We often leave our children with someone before we really know that person well enough to judge whether they have a good ability to manage the stress of a child without taking frustrations and anger out on our child. Not everyone has developed that quality of patience needed and the ability to put their own needs aside and put the child’s needs first. This is even more magnified when the child is not your own child. The person does not automatically have the unconditional love that often helps you find the extra strength not to hit a child, shake a child or get drunk and leave a child unattended.

The 2011 Indiana Department of Child Services’ Annual Child Fatality Report states that 40 child fatalities, three in Allen County, were substantiated as a result of abuse or neglect. According to the Fourth National Incidence Study of Child Abuse and Neglect report to Congress, published in 2011, children living with one parent who had an unmarried partner in the household had the highest incidence of maltreatment. In 2011 in Indiana, 25 percent of child fatalities were committed by the parent’s intimate partner. That is not to say that all partners are not loving caregivers, but it is statistically clear that child abuse fatalities and injuries are often at the hands of the partner, not the parent. It is important for any parent to keep a child’s safety as a priority when leaving the child alone with someone else, even a loved one.

What do parents do? How do they solve the problem of finding reliable care for their children? Before leaving your child with any caregiver, even if it is a loved one, here are a few tips to consider:

•Take time to get to know the person caring for your child. Know the new person for at least six months to a year.

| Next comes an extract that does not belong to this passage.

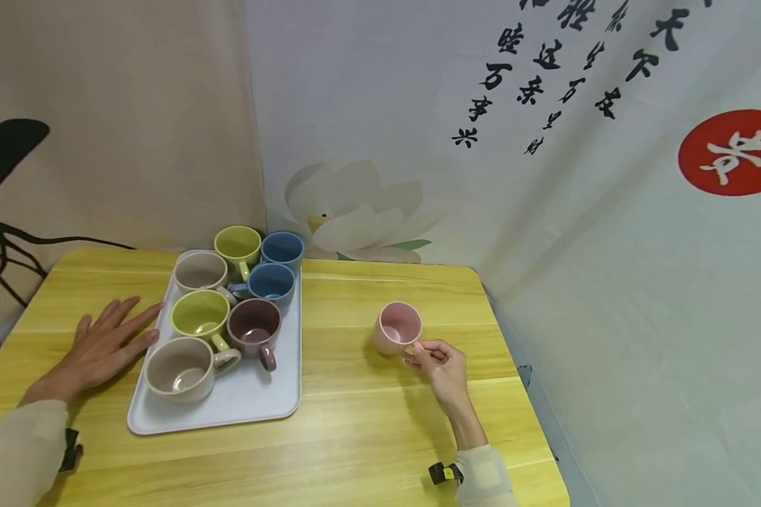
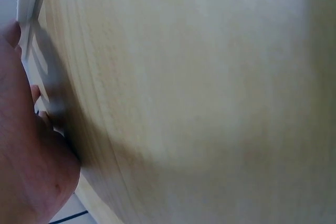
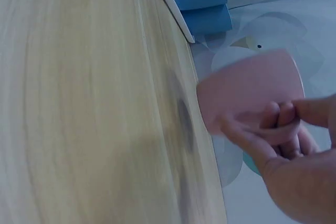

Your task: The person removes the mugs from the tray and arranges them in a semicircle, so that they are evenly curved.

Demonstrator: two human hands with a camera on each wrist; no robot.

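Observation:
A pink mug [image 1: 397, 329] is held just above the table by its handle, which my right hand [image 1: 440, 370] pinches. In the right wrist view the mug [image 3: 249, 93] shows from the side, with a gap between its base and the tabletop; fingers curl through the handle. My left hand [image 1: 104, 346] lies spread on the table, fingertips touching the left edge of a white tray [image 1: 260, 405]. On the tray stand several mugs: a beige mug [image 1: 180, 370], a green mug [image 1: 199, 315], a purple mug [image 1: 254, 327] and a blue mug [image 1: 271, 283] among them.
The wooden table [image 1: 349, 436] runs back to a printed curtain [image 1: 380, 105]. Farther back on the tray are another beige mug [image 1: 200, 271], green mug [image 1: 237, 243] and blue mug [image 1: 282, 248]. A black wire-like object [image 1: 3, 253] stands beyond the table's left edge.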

•How do they respond to your baby or child when the child is tired or hungry or fussy for seemingly no reason?

•Is the person quick-tempered?

•What does he or she do when the child is whiny or the baby has been crying for a long period?

Never leave the child alone with an individual if you have not observed on multiple occasions how he or she talks to the child, picks up the child and soothes the child.

Rachel Tobin-Smith is executive director of SCAN Inc. She wrote this for The Journal Gazette.